The use of Fluorescence lifetime imaging microscopy (FLIM) for studying spatio-temporal protein-protein interactions in situ through the detection of FRET between protein-bound fluorophores has been well-established. For intermolecular FRET a key advantage of using donor FLIM is that fluorescence-lifetime measurements of donor emission are independent of acceptor concentration and is thus suited to studies that explore biological interactions in intact cells and tissues.Compared to other techniques, the use of time correlated single photon counting to image fluorescence lifetime has become the gold standard for measuring FRET interactions in cells. However, due to its slow acquisition time (minutes) when compared with other techniques, such as Frequency-domain, time-gated FLIM or anisotropy, this method is impractical for measuring dynamic protein interactions in cells.We have previously presented a massively parallel, fully addressable time-resolved multifocal multiphoton microscope capable of producing fluorescence lifetime images with 55ps time-resolution giving improvements in acquisition speed of a factor of 64 improving the acquisition time to the order of seconds.
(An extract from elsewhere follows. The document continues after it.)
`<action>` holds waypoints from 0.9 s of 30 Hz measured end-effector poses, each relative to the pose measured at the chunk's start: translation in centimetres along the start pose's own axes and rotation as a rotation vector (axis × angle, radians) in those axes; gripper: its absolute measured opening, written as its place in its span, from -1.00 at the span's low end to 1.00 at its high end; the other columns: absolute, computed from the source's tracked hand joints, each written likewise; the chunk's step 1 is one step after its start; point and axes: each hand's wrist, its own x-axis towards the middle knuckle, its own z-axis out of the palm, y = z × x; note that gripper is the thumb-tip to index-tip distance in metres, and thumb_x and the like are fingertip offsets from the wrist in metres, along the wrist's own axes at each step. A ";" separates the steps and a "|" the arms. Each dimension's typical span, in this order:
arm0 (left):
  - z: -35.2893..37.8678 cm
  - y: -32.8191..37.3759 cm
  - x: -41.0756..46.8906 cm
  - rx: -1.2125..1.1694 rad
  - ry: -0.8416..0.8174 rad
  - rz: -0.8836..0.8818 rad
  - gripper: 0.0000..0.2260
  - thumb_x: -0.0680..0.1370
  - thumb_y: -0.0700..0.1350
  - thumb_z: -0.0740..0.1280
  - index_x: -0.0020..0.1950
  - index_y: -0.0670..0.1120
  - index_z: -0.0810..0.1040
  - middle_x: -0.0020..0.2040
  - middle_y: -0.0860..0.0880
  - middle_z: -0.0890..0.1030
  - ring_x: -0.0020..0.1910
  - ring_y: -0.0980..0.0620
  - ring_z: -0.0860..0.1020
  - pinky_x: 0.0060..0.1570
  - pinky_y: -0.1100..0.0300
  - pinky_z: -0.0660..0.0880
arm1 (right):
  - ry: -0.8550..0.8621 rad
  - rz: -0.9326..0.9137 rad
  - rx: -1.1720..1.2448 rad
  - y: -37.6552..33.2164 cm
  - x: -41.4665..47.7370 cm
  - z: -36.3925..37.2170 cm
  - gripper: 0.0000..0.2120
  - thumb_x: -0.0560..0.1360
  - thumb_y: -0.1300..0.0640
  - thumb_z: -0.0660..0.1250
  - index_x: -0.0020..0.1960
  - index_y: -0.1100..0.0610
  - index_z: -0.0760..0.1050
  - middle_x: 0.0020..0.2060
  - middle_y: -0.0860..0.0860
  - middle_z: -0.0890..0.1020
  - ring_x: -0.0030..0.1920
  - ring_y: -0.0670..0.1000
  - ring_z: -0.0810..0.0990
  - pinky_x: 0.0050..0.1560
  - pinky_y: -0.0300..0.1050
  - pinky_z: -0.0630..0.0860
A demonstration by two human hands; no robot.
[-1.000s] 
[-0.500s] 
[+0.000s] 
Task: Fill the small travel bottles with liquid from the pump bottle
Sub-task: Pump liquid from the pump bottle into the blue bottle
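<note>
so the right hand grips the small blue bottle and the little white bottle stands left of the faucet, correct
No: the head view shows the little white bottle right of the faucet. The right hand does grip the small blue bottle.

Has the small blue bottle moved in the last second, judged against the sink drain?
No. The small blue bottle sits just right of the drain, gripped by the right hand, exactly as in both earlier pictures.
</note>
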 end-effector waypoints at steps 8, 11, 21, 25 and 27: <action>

Parallelised TCSPC detection was achieved using a specialised 32x32 10-bit time-domain counter array (∼55ps) with integrated low dark-count Single Photon Avalanche Photodiodes.In this paper, we discuss development of a multifocal multiphoton system where 4 individual axial planes are acquired simultaneously, allowing acquisition of volumetric data without sequential scanning at different focal positions. Using a spatial light modulator a holographic beamlet array is projected within the sample volume with defined axial plane separation. We demonstrate live FRET imaging of proteins in the ErbB family of receptors in cancer cells and discuss possible applications for the technique. Whilst only 4 planes are demonstrated, this technique can be extended to a larger number of focal planes enabling full 3D acquisition and reconstruction with modest constraints.